The next 'Blair Witch Project'? NJ filmmaker shocks horror world with 'The Outwaters'

From the perspective of someone raised in a state as thoroughly developed and densely-populated as New Jersey, wide-open expanses of a desert landscape can be pretty scary.

That’s plainly evident in “The Outwaters,” the chilling and challenging new horror film from New Brunswick native director and star Robbie Banfitch, opening in select cinemas this week.

“The Outwaters” is the story of four young adults who trek into California’s Mojave Desert with the intention of shooting a music video. Things go catastrophically, cosmically wrong.

“My initial idea for what I wanted the movie to feel like would be like swimming in ... the ocean in the dark, which is frightening, not knowing where you are,” said Banfitch. “And the desert can be like that in some ways, (with) vast expanses. And even though it’s not always dark, it can feel like you’re in an ocean.”

Michelle May in "The Outwaters."
Michelle May in "The Outwaters."

Banfitch, a graduate of the School of Visual Arts in Manhattan, is also the film’s star and screenwriter, and was responsible for its cinematography, editing, special effects and sound design.

“The Outwaters” is a boldly confident work of found footage filmmaking, with Banfitch’s aspiring music video director character documenting all of the movie’s horrific happenings.

Banfitch, now based in Los Angeles, returns home to New Jersey this week to screen “The Outwaters” at 7 p.m. Tuesday, Feb. 7, at Reading Cinemas Manville — the same theater where he first saw “The Blair Witch Project” in 1999.

With “The Outwaters,” Banfitch explained, “I actually just tried to follow the rules to found footage movies that I really love, which were the original ‘Blair Witch Project’ and ‘Willow Creek’ (2013). The rules that I tried to follow were feeling authentically found — so feeling actually raw and not edited — (and to) have a logical start and stop point for when I would press ‘record.’ ”

Robbie Banfitch and Angela Basolis in "The Outwaters."
Robbie Banfitch and Angela Basolis in "The Outwaters."

The events of “The Outwaters” are presented as the data found on a trio of memory cards — and by the time viewers arrive at the third memory card, the movie is unflinchingly challenging viewers’ expectations of how the found footage subgenre is supposed to work.
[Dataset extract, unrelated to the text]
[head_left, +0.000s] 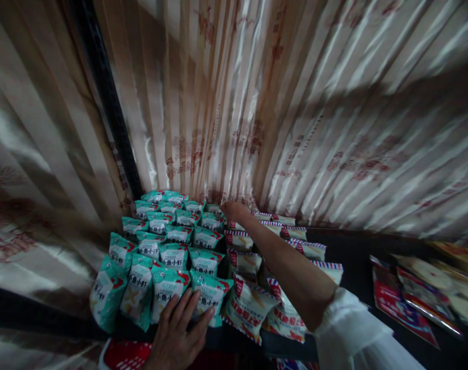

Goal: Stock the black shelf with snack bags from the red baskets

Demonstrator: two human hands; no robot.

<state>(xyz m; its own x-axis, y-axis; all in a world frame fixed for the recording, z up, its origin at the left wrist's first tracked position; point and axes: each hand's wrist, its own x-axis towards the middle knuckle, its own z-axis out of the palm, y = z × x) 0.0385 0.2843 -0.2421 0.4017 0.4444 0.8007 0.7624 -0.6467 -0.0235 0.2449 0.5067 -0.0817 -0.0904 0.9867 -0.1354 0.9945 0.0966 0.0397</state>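
Dark shelf (355, 272) across lower frame; pleated curtain (226, 103) behind, black post (107, 87) upper left. Teal bags (175, 255) lower left-centre. Left hand (182, 329) spread against front ones; right hand (235, 210) mid-frame, too dim to tell grip.

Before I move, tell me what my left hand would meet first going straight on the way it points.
Your left hand would likely meet the front-row teal packets first; it may be touching them, as depth is unclear here.

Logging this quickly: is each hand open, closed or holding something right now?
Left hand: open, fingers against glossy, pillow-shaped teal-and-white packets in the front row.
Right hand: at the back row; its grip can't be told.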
“I was just following the logic of the story,” said Banfitch. “So the logic of the story challenged the conventions, I guess. Or it’s maybe something a little bit new, and I found that just trying to connect the dots in terms of what was happening.”

'Kind of a craft beer of movies'

“The Outwaters” is scheduled to open in select cinemas nationwide starting Thursday, Feb. 9, via Cinedigm and Bloody Disgusting, followed by a streaming bow on Screambox.
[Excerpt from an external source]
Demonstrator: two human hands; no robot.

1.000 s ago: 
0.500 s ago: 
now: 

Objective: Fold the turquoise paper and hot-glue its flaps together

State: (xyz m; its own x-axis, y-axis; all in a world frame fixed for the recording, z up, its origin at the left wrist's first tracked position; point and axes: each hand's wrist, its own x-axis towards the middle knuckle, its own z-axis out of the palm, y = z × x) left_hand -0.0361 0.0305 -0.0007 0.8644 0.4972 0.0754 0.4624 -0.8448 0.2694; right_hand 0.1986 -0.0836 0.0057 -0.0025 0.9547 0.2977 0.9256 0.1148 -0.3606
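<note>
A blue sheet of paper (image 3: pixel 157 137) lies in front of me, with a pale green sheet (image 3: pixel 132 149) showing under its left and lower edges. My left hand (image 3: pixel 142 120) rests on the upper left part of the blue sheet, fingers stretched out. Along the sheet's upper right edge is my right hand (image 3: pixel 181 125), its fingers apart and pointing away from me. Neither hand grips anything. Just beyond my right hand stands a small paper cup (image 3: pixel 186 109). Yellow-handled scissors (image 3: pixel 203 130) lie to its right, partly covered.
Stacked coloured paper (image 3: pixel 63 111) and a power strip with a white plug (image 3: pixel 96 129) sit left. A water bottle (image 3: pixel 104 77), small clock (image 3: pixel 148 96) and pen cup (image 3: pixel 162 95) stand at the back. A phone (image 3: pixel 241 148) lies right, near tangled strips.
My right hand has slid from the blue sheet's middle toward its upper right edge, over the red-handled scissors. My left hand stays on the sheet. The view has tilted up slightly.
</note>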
The film was shot over approximately 25 days in 2019 and 2020, while Banfitch was managing the Los Angeles office of Greenpeace, the environmental organization and global campaigning network. "Outwaters" is the latest success story for the New Jersey Film Festival, as the movie had its world premiere there in February 2022.
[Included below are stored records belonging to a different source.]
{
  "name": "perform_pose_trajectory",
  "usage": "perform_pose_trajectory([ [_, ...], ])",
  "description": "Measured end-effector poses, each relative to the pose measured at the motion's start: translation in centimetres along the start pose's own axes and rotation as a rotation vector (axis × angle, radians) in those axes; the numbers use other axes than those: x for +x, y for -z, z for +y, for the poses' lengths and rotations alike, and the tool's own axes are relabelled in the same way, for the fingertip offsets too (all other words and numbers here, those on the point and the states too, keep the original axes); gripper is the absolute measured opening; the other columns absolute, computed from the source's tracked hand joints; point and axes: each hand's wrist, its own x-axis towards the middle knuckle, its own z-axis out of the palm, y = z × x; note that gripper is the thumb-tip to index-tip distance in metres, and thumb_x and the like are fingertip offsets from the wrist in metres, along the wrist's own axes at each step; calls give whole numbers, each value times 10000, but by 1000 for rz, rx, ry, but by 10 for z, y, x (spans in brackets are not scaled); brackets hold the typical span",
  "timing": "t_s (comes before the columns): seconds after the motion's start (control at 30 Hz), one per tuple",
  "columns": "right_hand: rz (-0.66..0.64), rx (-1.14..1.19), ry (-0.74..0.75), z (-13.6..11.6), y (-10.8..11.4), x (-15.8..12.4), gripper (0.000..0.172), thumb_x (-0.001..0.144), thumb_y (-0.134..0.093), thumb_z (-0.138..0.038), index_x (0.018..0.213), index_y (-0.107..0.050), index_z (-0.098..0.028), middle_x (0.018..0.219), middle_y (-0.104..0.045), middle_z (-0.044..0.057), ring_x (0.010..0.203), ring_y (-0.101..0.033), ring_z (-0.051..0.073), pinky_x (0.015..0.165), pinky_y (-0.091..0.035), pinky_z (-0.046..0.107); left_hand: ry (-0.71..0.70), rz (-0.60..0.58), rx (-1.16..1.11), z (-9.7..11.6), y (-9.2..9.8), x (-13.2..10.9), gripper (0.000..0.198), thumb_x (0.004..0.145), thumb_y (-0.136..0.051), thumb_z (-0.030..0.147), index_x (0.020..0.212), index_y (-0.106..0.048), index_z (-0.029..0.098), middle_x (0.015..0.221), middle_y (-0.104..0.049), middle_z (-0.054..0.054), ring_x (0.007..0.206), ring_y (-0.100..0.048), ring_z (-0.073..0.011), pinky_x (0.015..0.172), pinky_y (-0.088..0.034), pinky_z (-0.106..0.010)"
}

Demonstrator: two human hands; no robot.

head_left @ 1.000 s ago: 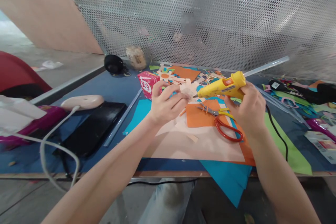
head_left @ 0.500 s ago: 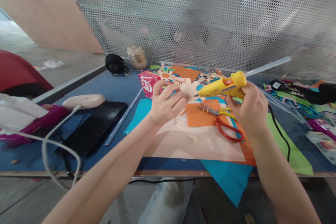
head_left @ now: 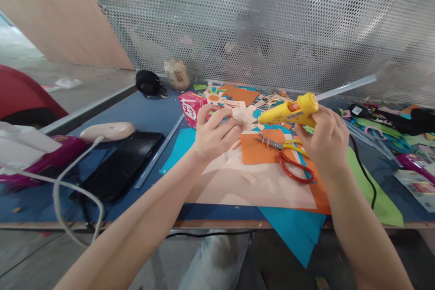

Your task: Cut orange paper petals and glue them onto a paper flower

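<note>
My right hand (head_left: pixel 324 142) is wrapped round a yellow hot glue gun (head_left: pixel 290 112) with a clear glue stick (head_left: pixel 345 87) sticking out of its back. The nozzle points left at a small pale paper piece (head_left: pixel 243 116) pinched in the fingers of my left hand (head_left: pixel 215 133). Both hands hover above a pile of peach, orange and blue paper sheets (head_left: pixel 258 181). Red-handled scissors (head_left: pixel 288 158) lie on the orange sheet just below the gun.
A black tablet (head_left: pixel 122 165), a pink device with a white cable (head_left: pixel 54 186) and a pale oval object (head_left: pixel 107 131) lie to the left. A red box (head_left: pixel 190 108) and paper scraps sit behind my hands. More scraps lie right, below a perforated metal screen (head_left: pixel 272 22).
The glue gun's nozzle has shifted slightly right and up, away from the paper piece. My left hand has barely moved.
</note>
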Motion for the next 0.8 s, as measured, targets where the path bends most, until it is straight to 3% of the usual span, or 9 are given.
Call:
perform_pose_trajectory([
  [0.23,-36,12,-41,-1,0,0,273,822,-565,-205,1026,-385,-231,933,-659,80,783,-663,207,604,-512,320,-20,-16,-65,1,-1,-2,211,764,-650,107,679,-493,220,623,-630,81,748,-574,-130,760,-388,-352],
  [0.37,-50,80,-131,-2,-2,-7,335,812,-574,-210,1078,-374,-236,986,-629,99,860,-655,239,662,-521,364,-19,-36,-54,1,-2,-4,207,781,-631,108,674,-497,224,618,-628,79,747,-594,-131,755,-396,-361],
  [0.47,-57,144,-314,-4,-4,-10,371,791,-598,-246,1088,-376,-228,966,-597,98,845,-642,250,667,-517,377,11,-46,-33,1,-2,-5,211,777,-644,129,668,-490,224,620,-642,78,743,-602,-138,753,-396,-365],
  [0.67,-116,324,-723,-1,-9,-5,385,692,-686,-333,933,-402,-235,781,-578,16,517,-562,152,472,-451,288,138,-64,-64,1,-3,-6,238,781,-647,146,675,-452,233,629,-661,84,723,-601,-146,758,-396,-364],
  [0.73,-187,324,-837,9,-14,-8,388,662,-702,-346,893,-410,-236,736,-590,7,520,-573,165,492,-461,303,142,-77,-64,1,-4,-7,229,774,-649,138,689,-459,234,636,-663,78,730,-607,-151,753,-405,-359],
  [0.8,-315,221,-958,25,-20,-16,387,640,-703,-364,884,-438,-224,751,-619,43,657,-630,234,566,-488,351,128,-86,-86,2,-5,-8,223,767,-651,130,695,-465,229,634,-662,68,721,-608,-151,733,-407,-351],
])
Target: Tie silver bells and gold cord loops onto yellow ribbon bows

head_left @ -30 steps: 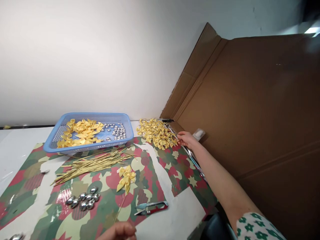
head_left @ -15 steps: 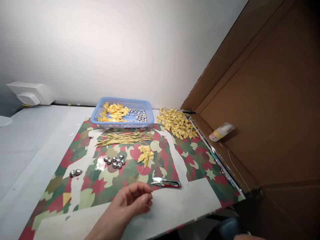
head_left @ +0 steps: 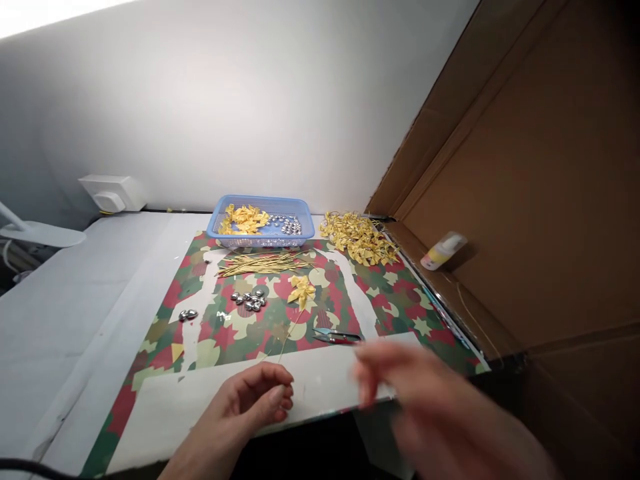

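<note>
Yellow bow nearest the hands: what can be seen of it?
The yellow bow looks like glossy satin ribbon, with loops and dangling tails. It lies flat on the red-and-green patterned sheet, right of the small silver pieces and behind the snips. A thin gold strand runs from it toward the left hand, which appears to pinch its near end.

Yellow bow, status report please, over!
Left hand pinches gold strand running to yellow bow. Right hand blurred, grip unclear. Scissors lie just beyond it.
</note>
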A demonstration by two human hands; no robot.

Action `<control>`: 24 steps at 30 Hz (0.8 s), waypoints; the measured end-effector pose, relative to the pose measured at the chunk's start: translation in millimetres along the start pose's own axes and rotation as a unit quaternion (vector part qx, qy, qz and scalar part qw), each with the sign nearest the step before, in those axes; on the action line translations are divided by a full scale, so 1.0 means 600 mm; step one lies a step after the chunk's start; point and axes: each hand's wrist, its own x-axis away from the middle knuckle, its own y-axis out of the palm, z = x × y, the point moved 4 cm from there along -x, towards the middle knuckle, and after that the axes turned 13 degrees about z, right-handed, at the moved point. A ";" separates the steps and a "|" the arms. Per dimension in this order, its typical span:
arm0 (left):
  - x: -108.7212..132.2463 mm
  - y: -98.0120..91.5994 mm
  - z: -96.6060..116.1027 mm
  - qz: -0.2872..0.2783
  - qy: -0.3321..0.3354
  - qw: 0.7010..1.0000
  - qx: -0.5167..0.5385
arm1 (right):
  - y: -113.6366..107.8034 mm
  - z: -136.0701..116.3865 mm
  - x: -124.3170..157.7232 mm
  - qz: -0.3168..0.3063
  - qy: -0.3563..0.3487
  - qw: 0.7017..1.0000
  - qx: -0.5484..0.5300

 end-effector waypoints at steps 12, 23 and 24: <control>0.000 -0.067 -0.001 0.187 0.298 0.914 -0.203 | 0.240 0.049 -0.038 -0.188 -0.006 0.979 -0.083; -0.038 -0.011 0.020 0.032 0.180 0.972 -0.149 | 0.187 0.025 -0.052 -0.201 0.130 0.939 -0.248; -0.036 -0.008 0.021 0.020 0.144 0.982 -0.121 | 0.179 0.030 -0.056 -0.195 0.147 0.938 -0.246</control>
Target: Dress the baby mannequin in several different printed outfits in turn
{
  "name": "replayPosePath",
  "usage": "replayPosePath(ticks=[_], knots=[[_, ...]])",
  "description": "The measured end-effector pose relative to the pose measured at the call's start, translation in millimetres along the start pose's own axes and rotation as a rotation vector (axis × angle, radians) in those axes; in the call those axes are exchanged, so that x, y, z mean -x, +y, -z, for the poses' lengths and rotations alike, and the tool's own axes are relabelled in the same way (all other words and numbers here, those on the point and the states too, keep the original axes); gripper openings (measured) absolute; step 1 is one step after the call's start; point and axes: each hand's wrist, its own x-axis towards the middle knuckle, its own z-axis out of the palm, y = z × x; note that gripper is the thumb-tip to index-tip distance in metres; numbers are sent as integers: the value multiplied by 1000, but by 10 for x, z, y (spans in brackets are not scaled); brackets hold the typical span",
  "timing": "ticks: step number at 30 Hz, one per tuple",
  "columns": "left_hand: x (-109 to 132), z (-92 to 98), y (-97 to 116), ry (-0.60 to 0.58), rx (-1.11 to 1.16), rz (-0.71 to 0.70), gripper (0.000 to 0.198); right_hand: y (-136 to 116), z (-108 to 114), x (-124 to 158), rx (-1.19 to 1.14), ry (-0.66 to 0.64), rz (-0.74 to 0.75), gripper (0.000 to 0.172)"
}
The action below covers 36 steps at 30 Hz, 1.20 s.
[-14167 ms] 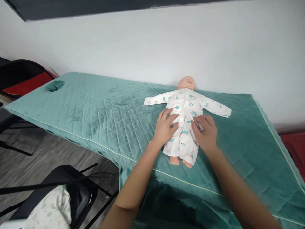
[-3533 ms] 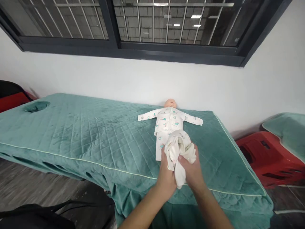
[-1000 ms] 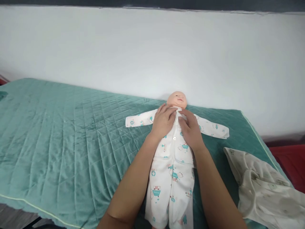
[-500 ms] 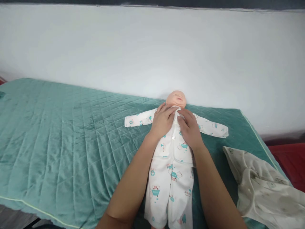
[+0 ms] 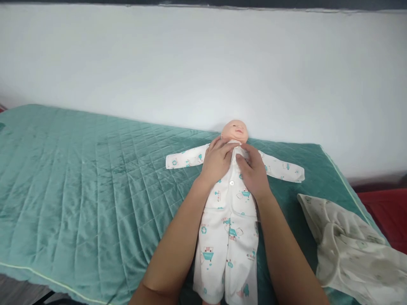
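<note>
A baby doll [image 5: 235, 130] lies on its back, its bald head toward the wall. It wears a white printed baby shirt [image 5: 219, 197] and matching trousers [image 5: 211, 254]. My left hand [image 5: 216, 161] rests over one side of the chest, its fingertips closed on the shirt's collar edge. Across from it, my right hand [image 5: 254, 171] has thumb and forefinger at the same front edge just below the neck. The fingertips hide whatever is between them. Lower on the front, a pale button [image 5: 232, 183] shows. Both sleeves stretch outward.
Underneath is a green quilted cover [image 5: 95, 190] with light piping at its edges. A crumpled pale patterned garment [image 5: 352, 250] lies at the right. Beyond the right edge is a red object [image 5: 384, 214]. The white wall [image 5: 190, 63] rises directly behind the doll's head.
The fingers of my right hand have shifted slightly at the collar, with the thumb and forefinger bent a little differently. My left hand and the doll stay put.
</note>
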Motion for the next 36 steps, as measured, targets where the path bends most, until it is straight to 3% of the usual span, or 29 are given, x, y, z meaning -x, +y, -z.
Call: replayPosePath(ticks=[8,25,30,36], knots=[[-1,4,6,-10,7,11,43,-33,16,14,-12,11,35,34],[10,-5,19,6,15,26,38,-115,25,7,220,32,59,33],[20,17,47,1,28,15,38,-87,17,8,85,38,8,26],[23,52,91,9,67,0,37,-16,-8,32,-137,201,-75,20]])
Presented by the Rutgers Film Co-op/New Jersey Media Arts Center on the New Brunswick campus of Rutgers University and streaming through Eventive, the festival has been a Central Jersey institution for decades.

Michelle May in "The Outwaters."
Michelle May in "The Outwaters."

“I’m so happy for (Banfitch),” said festival executive director and curator Albert Nigrin. “His film deserves the attention because it was made with a lot of love. It’s really a homebrew. It’s kind of a craft beer of movies and I think it came out great, it tastes great. I think it does what it’s supposed to do.”

Now in its 42nd year, the New Jersey Film Festival gives a credibility boost to films that hit its screen. Previous featured filmmakers include Luke Matheny, whose 2007 short “Earano” played the festival before he went on to win a Best Short Film, Live Action Academy Award in 2011 for “God of Love.”

“It’s wonderful to see somebody who’s come back home with a success,” said Nigrin. “That’s what we’re all about. We’re here to try (to) launch careers and help filmmakers get attention.”

“The Outwaters” is part of a movement of DIY horror cinema that’s got film-watchers talking, thanks to Banfitch and his peers — including “Skinamarink” director Kyle Edward Ball and Damien Leone's New Jersey-shot “Terrifier” films.

It’s the latest phase in a cyclical cinematic pattern, Nigrin explained.

“It starts with ‘Eraserhead’ in ’77,” Nigrin said, “and then you make your way to ‘Blair Witch Project’ at the end of the millennium. It’s almost a generational thing. You can go even further back and say ‘Plan 9 From Outer Space’ (in 1959). It has this evolution. It’s changed, of course. It’s much different.”

With its great wide open scares, “The Outwaters” can been seen as a work of post-COVID terror.

“I just think it’s probably (a) post-pandemic, pandemic type of film,” Nigrin said, “since it’s kind of small, intimate, and we were all closed in.”